Reduce contention on updating runner_id in ci_builds (#36154) · Issues · GitLab.org / GitLab · GitLab (original) (raw)

Skip to content

GitLab Next

Reduce contention on updating runner_id in ci_builds

From https://gitlab.com/gitlab-com/gl-infra/infrastructure/issues/8395#note_243107996:

On the master, UPDATE ci_builds .. were taking 3/4 of all total_time today, see K003 for the master:image

This becoming more and more noticeable: every second, 8 out of 12 seconds spent by the master's CPUs were doing this work.
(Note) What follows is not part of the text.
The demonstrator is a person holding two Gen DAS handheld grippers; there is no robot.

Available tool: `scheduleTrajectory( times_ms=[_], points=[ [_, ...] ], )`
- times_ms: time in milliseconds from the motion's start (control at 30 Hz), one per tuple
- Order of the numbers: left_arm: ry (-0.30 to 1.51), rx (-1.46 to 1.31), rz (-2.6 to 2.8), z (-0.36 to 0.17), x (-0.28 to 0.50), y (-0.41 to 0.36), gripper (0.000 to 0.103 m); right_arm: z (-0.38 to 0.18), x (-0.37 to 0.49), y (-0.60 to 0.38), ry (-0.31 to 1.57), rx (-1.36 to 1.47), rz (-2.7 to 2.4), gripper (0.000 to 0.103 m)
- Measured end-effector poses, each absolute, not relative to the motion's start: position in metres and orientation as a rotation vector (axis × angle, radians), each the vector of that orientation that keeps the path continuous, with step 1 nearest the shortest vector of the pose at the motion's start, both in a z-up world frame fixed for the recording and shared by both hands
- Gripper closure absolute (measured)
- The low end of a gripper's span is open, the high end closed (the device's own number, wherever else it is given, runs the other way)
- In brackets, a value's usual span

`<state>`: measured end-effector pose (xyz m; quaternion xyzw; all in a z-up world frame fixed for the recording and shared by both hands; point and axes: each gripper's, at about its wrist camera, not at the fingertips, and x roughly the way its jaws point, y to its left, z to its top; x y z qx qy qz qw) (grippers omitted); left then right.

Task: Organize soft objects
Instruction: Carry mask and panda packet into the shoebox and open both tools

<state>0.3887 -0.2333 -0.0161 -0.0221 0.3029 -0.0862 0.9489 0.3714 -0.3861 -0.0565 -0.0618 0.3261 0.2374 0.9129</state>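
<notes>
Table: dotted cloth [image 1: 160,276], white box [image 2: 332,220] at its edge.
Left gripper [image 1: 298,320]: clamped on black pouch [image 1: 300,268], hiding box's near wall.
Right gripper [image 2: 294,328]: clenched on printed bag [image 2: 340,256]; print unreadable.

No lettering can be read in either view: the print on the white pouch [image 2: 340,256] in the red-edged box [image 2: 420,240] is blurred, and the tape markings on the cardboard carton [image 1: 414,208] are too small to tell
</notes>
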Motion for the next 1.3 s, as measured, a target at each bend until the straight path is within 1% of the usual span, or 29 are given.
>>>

It's a contention problem - queries are blocked by some other queries that work on the same records. Note how low shared_blks_hit and shared_blks_read are, we don't have a lot of data to process, we just wait being blocked. It leads to having more and more Postgres backends blocked and sitting in active state. We should avoid this.

Can we rework it to use SELECT .. FOR UPDATE SKIP LOCKED or SELECT .. FOR UPDATE NOWAIT? This would completely solve the problem of waiting being blocked. Similar work was done recently for merge_requests by @stanhu, see !18481 (diffs).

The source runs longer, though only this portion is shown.